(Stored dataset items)
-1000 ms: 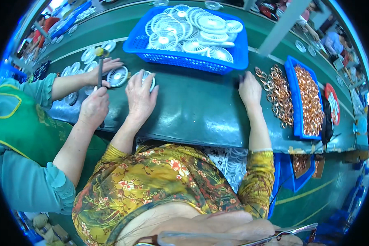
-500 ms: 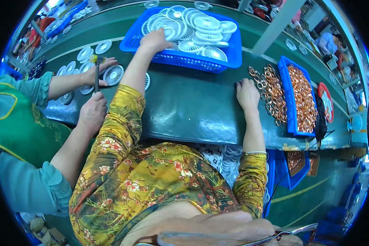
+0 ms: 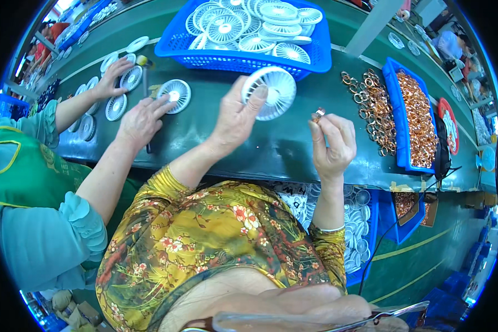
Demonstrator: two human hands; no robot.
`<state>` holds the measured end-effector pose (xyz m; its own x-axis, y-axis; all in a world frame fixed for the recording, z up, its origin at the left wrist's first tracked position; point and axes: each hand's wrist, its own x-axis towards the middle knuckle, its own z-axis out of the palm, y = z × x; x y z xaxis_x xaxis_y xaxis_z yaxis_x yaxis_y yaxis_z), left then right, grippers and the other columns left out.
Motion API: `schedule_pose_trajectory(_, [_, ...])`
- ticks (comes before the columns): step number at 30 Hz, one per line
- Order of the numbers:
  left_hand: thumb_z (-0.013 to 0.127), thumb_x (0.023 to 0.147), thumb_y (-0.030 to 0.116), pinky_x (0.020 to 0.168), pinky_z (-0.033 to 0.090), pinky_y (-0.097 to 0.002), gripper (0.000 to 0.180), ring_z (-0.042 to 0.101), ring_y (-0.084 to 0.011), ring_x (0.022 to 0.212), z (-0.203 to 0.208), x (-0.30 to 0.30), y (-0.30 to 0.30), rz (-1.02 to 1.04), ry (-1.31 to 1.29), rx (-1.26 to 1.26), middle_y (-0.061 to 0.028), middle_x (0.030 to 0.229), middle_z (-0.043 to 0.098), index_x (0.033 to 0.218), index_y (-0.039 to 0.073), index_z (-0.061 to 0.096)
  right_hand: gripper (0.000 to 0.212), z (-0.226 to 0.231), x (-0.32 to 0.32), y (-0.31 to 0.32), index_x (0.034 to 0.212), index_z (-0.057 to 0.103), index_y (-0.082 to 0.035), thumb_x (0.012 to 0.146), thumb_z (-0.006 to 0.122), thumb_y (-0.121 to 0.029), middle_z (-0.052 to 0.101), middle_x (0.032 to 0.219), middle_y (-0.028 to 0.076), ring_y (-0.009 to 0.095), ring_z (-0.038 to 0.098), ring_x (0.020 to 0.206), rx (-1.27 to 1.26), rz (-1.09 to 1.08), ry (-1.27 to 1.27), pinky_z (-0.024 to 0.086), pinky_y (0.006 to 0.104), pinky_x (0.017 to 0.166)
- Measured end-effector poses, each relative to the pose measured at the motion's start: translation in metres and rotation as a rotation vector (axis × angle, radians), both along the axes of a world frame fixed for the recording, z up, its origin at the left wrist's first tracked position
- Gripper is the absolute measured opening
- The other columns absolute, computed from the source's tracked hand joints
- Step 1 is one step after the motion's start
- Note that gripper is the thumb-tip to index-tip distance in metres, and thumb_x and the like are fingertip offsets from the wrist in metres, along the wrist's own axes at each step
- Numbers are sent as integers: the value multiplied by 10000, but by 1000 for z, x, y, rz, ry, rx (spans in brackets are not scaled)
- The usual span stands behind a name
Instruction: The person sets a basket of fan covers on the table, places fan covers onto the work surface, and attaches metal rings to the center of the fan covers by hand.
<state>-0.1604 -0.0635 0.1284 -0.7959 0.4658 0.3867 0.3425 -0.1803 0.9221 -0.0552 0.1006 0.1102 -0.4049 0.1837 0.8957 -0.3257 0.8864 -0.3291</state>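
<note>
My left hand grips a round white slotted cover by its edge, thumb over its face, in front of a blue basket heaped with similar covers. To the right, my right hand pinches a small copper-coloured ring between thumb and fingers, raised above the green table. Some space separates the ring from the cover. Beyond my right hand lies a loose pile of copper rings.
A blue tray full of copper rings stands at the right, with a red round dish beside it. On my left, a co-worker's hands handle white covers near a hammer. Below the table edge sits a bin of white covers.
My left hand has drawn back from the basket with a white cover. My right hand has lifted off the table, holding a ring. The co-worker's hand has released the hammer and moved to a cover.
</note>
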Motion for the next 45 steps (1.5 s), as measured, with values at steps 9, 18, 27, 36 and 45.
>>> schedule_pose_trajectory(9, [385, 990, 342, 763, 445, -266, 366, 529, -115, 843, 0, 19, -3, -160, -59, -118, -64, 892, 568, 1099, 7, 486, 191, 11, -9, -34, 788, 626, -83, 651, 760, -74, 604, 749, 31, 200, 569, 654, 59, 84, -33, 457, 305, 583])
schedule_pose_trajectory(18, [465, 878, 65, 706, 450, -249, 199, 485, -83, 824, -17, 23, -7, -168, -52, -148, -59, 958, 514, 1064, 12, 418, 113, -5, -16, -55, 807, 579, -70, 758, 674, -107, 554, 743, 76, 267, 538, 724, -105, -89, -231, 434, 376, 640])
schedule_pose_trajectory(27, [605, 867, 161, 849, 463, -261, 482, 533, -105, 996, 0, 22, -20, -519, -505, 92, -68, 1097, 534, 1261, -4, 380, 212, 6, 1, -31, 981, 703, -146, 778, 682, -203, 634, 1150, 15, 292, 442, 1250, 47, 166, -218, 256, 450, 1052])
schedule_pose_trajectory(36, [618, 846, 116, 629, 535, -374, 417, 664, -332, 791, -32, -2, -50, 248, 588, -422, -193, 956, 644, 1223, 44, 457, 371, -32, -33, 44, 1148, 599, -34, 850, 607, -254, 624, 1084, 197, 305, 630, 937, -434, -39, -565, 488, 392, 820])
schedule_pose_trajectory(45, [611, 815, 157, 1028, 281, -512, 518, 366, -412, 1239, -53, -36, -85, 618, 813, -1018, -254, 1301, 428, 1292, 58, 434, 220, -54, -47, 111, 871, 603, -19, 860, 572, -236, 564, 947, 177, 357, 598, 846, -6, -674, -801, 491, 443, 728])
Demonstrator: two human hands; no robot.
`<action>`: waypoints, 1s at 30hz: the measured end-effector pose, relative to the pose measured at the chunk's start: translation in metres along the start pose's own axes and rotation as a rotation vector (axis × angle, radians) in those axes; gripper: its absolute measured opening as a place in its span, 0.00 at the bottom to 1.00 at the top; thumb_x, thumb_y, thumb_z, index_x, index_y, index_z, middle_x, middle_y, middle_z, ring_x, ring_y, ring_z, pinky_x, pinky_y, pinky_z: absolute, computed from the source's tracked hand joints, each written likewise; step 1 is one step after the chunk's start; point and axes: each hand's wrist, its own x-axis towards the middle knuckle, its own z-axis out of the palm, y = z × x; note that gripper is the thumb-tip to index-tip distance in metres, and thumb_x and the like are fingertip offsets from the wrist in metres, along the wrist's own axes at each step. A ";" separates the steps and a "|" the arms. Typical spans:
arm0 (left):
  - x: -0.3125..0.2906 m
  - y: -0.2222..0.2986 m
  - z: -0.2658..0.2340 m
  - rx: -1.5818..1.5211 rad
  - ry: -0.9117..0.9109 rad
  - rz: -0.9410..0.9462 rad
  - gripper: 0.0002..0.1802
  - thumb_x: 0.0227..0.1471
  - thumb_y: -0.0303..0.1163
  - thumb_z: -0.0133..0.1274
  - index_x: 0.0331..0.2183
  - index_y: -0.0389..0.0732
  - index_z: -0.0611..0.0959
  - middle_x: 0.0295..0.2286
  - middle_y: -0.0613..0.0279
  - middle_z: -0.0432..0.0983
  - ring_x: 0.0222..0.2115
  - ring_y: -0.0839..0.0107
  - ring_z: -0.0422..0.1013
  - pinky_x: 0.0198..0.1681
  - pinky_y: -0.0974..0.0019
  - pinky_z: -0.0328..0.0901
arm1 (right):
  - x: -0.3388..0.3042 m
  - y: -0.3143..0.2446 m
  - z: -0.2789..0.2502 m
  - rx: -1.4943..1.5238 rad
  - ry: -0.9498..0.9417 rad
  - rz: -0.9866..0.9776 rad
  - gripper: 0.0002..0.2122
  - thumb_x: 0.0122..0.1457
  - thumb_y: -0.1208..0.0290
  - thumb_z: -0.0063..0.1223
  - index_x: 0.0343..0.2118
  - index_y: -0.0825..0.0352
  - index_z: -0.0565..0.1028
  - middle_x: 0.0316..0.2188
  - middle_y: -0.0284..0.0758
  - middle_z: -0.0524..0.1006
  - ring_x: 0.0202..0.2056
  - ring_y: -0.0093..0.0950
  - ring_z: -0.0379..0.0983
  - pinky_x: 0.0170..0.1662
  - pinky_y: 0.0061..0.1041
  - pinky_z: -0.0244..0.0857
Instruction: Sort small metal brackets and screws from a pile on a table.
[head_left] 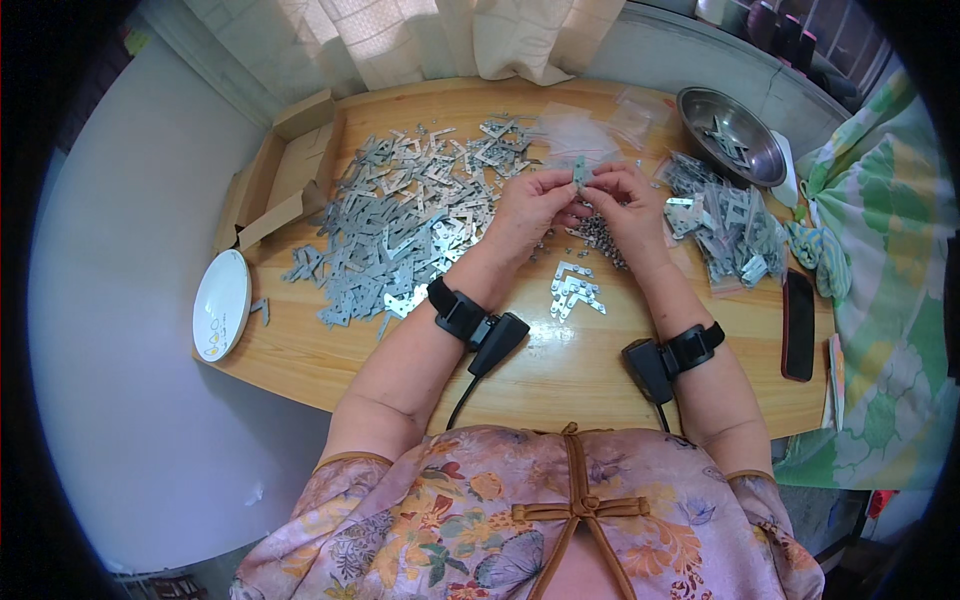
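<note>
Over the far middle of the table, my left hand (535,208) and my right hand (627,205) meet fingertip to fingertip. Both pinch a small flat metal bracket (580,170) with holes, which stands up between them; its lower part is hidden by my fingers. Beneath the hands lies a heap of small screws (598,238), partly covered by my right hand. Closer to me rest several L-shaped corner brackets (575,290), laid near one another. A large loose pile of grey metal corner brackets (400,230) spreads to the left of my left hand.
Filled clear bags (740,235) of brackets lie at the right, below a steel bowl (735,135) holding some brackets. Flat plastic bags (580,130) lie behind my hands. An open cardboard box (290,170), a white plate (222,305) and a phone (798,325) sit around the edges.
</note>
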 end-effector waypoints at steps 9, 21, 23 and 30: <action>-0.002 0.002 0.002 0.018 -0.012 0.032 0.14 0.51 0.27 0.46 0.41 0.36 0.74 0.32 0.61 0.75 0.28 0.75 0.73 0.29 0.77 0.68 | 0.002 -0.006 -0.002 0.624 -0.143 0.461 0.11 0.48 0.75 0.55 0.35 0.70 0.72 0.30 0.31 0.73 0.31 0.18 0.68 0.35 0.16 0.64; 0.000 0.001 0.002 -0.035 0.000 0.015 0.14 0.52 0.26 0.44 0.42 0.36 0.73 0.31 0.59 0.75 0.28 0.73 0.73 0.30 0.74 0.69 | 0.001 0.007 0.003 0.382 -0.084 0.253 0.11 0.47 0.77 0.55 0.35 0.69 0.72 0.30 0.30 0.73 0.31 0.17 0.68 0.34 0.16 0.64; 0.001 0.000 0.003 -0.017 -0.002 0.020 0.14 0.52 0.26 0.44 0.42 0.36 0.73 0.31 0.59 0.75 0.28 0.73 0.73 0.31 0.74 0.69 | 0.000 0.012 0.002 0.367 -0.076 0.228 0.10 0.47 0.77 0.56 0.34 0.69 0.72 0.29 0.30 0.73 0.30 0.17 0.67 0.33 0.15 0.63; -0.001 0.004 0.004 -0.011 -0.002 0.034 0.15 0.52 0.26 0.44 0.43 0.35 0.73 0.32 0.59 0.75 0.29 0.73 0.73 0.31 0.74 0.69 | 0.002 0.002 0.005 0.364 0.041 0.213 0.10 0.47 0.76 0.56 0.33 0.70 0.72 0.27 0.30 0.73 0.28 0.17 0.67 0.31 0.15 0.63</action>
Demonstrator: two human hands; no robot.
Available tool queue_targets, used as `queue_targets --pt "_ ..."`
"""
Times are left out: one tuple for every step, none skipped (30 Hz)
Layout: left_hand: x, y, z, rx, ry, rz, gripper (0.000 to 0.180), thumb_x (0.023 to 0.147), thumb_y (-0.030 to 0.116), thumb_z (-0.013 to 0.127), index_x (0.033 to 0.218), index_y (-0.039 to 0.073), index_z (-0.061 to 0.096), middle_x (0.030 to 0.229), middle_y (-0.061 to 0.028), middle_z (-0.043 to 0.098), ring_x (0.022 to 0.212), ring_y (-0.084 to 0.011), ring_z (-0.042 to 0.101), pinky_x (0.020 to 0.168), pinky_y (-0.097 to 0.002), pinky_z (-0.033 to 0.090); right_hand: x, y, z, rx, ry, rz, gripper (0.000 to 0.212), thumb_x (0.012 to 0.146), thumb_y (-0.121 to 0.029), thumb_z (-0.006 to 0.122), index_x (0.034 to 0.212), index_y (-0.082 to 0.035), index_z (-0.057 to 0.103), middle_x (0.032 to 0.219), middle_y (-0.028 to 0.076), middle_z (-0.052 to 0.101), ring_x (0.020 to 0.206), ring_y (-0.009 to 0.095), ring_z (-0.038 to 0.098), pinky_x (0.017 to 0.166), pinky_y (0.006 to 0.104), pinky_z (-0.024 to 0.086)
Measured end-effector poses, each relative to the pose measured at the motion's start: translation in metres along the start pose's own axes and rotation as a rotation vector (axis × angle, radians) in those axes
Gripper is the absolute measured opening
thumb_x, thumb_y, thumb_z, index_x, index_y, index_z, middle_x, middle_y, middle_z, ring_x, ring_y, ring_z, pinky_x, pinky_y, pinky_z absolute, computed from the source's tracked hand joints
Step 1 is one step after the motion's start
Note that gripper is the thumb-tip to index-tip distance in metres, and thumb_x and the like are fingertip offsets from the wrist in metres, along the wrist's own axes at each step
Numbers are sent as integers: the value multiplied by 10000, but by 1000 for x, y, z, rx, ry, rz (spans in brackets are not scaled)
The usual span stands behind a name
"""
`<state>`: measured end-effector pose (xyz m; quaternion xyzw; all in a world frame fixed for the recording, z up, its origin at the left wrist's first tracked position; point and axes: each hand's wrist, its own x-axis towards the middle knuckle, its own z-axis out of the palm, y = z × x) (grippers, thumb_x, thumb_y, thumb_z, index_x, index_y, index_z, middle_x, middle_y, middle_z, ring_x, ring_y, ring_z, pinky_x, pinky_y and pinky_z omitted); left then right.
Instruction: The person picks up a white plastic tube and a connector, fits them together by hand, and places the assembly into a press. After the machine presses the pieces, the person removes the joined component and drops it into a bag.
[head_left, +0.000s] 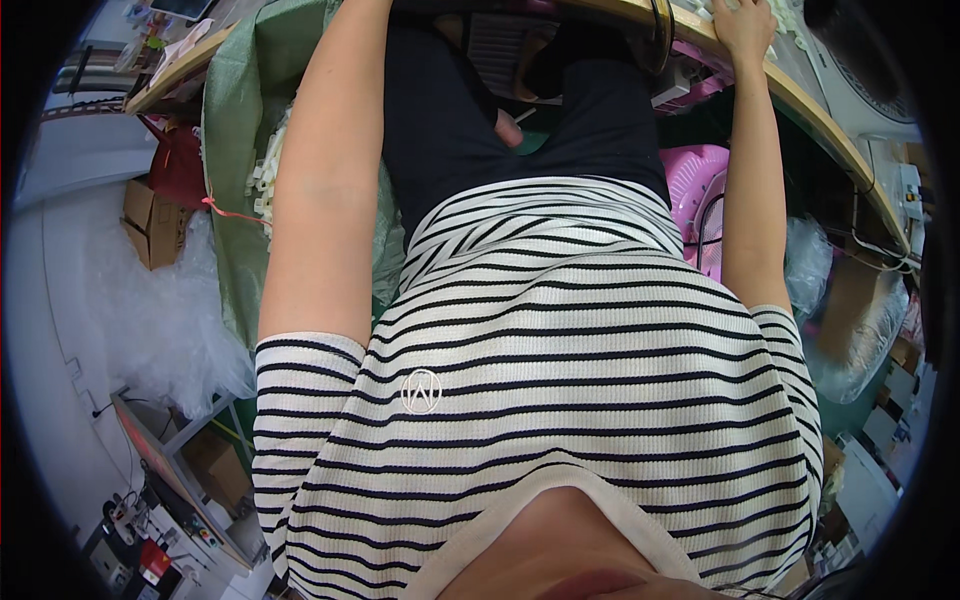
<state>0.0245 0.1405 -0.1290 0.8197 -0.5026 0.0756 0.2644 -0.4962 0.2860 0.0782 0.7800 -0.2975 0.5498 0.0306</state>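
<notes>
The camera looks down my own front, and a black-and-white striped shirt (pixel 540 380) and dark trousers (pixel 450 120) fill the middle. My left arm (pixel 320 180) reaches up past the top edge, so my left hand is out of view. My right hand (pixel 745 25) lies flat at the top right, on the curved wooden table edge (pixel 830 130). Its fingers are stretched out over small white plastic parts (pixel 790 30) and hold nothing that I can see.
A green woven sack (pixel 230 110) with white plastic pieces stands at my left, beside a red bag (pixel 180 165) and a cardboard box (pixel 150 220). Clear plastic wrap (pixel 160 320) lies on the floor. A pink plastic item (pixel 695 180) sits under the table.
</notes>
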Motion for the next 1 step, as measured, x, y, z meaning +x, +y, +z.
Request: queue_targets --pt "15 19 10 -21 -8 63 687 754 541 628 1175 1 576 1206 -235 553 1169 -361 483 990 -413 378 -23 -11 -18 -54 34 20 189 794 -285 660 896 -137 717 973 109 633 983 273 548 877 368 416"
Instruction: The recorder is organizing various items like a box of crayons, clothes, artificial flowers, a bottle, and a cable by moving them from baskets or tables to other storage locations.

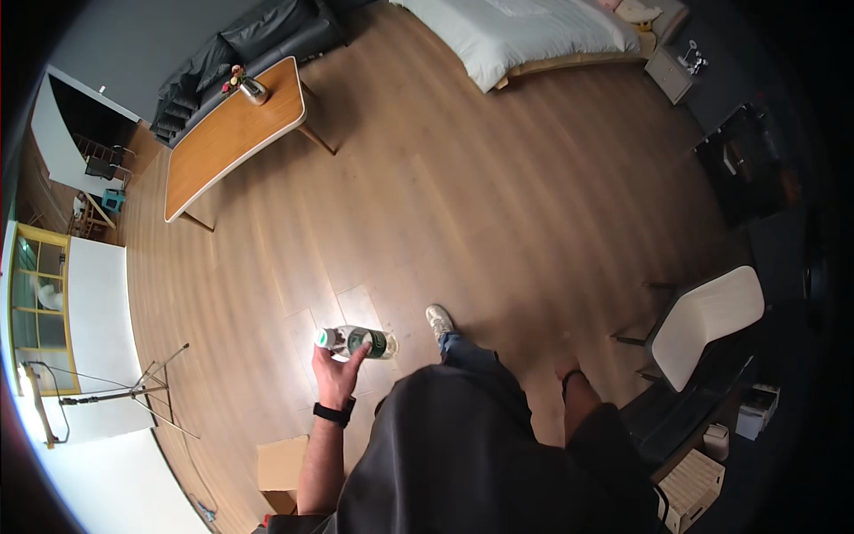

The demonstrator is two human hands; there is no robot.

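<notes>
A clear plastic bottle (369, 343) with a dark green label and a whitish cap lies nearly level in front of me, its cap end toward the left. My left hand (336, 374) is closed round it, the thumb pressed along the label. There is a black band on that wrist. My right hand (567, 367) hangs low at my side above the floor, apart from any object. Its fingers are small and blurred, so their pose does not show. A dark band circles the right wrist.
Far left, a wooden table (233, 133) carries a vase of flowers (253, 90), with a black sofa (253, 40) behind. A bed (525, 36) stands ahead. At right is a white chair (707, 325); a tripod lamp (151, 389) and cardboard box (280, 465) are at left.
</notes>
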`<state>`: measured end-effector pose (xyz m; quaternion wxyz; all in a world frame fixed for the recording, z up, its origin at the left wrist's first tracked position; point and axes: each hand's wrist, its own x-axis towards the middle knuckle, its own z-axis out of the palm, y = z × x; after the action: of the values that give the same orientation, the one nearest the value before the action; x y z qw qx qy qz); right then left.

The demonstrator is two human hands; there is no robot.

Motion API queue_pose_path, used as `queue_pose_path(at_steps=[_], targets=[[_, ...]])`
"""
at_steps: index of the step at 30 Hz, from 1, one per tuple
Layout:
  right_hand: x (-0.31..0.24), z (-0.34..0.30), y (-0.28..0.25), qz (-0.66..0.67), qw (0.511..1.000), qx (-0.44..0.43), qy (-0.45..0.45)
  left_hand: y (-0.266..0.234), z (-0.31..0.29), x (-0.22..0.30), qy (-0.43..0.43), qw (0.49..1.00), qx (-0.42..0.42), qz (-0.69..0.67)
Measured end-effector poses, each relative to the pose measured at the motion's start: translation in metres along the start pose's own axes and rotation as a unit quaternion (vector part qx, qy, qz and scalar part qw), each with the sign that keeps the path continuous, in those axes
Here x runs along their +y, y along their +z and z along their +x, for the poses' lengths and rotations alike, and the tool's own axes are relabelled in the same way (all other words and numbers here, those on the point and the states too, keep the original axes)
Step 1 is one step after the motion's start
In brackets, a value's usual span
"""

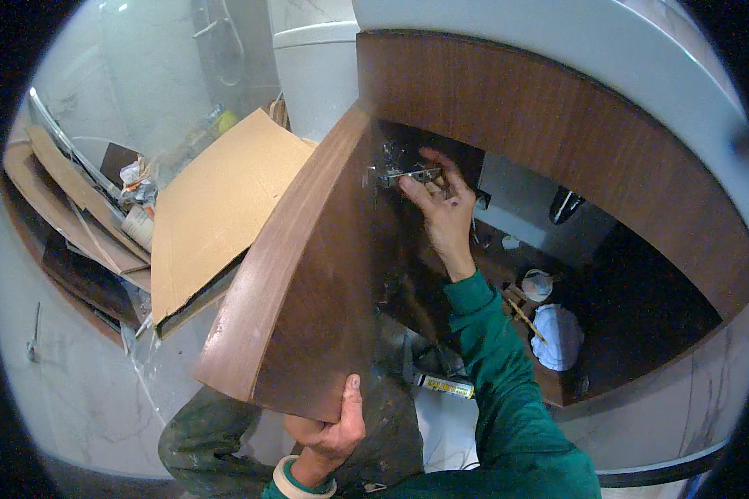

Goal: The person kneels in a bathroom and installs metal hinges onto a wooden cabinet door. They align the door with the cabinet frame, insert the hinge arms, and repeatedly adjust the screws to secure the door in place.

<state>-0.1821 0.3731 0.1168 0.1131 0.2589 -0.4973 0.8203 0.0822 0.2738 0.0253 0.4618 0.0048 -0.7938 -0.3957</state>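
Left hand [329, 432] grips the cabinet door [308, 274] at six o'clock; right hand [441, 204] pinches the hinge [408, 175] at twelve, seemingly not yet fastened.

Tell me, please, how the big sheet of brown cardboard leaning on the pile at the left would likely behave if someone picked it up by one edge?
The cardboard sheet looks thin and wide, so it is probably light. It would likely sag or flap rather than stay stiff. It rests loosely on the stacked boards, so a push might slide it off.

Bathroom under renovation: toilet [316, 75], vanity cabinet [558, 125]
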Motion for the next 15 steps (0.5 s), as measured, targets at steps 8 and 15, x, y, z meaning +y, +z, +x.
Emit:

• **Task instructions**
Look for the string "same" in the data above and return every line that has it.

• **Solution to the exercise**
`<state>`: measured end-effector pose (xyz m; quaternion wxyz; all in a world frame fixed for the recording, z up, its origin at the left wrist's first tracked position; point and axes: each hand's wrist, its own x-axis towards the middle knuckle, its own z-axis out of the palm, y = z × x; after the action: of the values that give the same orientation, the one nearest the value before the action; x y z qw qx qy qz); right then left.
Here x runs along their +y, y along their +z and z along their +x, for the poses' lengths and rotations alike, and the tool's own axes are relabelled in the same way (all other words and numbers here, those on the point and the states too, keep the original axes)

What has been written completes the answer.